Some comments on Knowledge Management:
- KM is protean. With BSC, you can point to an example of a BSC. With KM, people could be pointing to an intranet, a database, a lessons learned program, a CoP effort, an intellectual capital report, etc.
- KM is notoriously hard to measure impact-wise. Often it does not involve customers & it may not directly impact the executive suite much (unlike,say, M&A). Hence its perceived value is lower (excepting the KM programs that are rubbish).
- Those making in a major KM implementation were more satisfed than those making a limited implementation. In fact KM ranked 7th in the difference between those 2 scores.
- Pharma & Healthcare are the heaviest users but Services & Finance seem to be the most satisfied. I don't really know what that means - except that services businesses actually sell their knowledge (rather than a product incorporating it) so see the value more immediately.
- KM was used more heavily in Asia & had lower satisfaction among large corporations.
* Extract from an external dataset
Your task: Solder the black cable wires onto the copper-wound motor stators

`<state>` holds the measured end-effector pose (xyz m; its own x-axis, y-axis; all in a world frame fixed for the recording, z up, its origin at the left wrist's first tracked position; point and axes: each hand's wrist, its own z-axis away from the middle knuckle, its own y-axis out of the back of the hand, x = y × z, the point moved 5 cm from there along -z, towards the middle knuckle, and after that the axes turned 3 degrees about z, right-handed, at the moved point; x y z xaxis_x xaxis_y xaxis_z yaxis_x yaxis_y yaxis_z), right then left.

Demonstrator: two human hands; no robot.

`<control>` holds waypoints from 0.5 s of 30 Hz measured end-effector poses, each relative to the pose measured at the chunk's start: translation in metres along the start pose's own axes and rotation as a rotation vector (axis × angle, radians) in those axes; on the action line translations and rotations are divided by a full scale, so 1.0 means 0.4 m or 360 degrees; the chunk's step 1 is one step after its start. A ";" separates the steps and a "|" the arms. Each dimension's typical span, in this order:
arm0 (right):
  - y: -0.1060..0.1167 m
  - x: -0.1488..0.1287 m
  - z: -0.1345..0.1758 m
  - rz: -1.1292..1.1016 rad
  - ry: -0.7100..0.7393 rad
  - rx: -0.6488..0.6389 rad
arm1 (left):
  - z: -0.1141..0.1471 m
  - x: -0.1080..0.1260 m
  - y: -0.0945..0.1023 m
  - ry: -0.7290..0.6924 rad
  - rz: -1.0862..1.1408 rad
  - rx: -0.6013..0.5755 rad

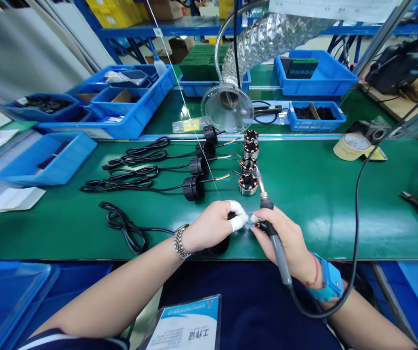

So if you are a small Asia company, you are probably using KM & maybe even getting value from it.
Just as with BPR, I wonder if the KM programs of 2006 are the same as the programs from 2006? I hope not...
- Posted by Matt Moore
April 30, 2007 00:58
Nice close reading of the data, Matt. I agree that KM is protean--perhaps more so than some of the other management tools in the survey. With so much change in the concepts going on, a survey is perhaps not the best possible tool to find out what's really going on in the management tool world.
I don't see much traditional KM in finance, but it seems very well-established in professional services firms.